Data excerpt

========================================================================

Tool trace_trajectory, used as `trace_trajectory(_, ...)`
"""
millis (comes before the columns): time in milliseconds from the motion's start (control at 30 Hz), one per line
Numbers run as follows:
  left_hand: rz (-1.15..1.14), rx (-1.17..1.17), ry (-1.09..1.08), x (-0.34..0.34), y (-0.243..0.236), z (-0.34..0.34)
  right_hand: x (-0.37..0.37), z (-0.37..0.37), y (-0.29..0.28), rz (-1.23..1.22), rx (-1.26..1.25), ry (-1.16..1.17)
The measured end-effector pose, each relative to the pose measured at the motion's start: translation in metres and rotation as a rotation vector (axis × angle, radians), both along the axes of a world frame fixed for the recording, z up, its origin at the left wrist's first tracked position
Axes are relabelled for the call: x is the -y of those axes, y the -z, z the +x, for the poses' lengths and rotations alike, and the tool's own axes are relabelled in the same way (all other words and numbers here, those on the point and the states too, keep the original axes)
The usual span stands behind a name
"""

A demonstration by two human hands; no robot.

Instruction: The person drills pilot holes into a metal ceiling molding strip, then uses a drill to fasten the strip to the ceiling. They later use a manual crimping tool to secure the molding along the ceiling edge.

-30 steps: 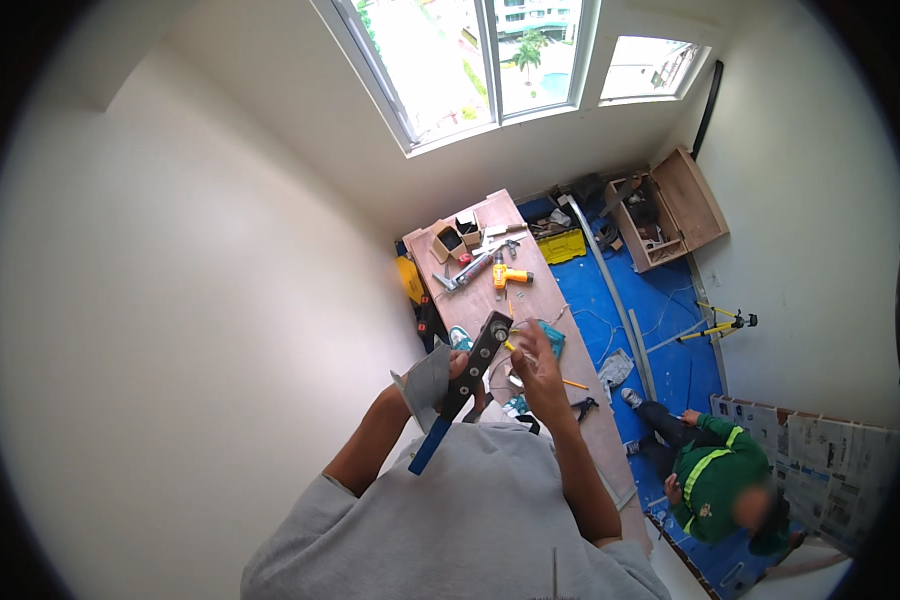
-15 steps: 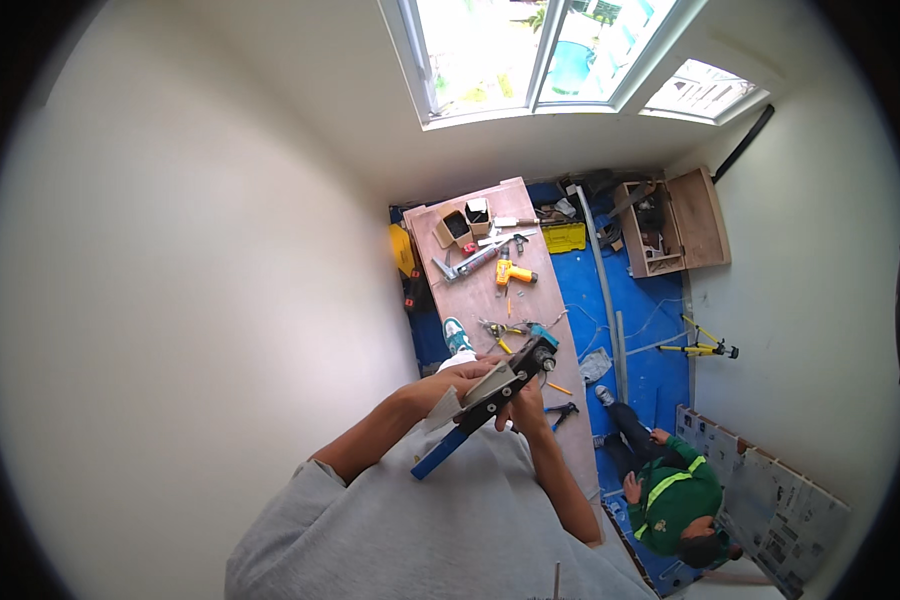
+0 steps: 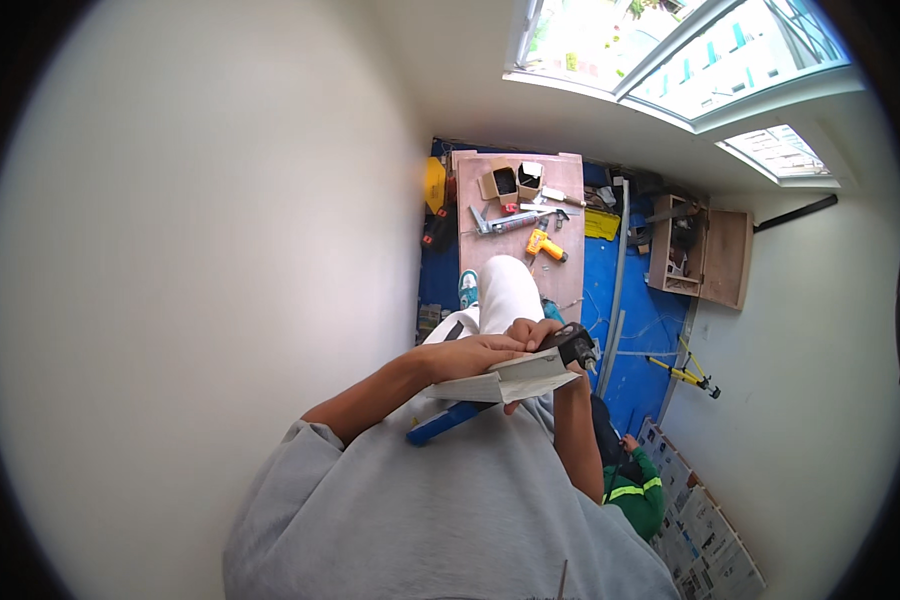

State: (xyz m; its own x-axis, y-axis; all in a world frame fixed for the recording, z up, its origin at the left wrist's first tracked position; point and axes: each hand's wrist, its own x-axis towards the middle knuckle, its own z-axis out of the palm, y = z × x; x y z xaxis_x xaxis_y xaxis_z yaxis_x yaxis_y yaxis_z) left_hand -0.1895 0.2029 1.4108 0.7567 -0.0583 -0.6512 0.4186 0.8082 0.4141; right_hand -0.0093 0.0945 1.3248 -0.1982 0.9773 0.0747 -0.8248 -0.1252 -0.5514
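A hand riveter [image 3: 444, 424] with a blue grip and black head lies slantwise before my chest, its nose pointing right. Across its middle rests a whitish angled strip [image 3: 515, 380], hiding much of the tool. My left hand [image 3: 475, 355] is closed on the strip's far side, fingers bent against it. My right hand [image 3: 537, 333] is closed around the tool behind the strip, near the black head; the strip covers part of its grasp. My raised knee in white trousers [image 3: 510, 290] is just beyond the hands.
A wooden board [image 3: 485, 250] carries a caulking gun [image 3: 515, 222], a yellow drill [image 3: 545, 243] and small boxes [image 3: 500, 182]. A co-worker in green [image 3: 638, 500] is low on the right. A wooden cabinet [image 3: 675, 245], yellow tripod [image 3: 685, 375] and long metal strip [image 3: 615, 290] lie beyond.
The view has swung, so the board sits farther up and right-hand things have shifted. The strip has turned and now covers more of the riveter. My knee has come up into view.
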Motion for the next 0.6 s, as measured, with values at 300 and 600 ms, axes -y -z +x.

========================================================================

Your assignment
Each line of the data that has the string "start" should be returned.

Result
millis (comes before the columns): time in milliseconds from the motion's start (control at 30 Hz), one per line
The measured end-effector pose, each relative to the pose measured at the motion's start: translation in metres and rotation as a rotation vector (axis × angle, radians), both along the axes of a world frame fixed for the recording, z up, its origin at the left wrist's first tracked position

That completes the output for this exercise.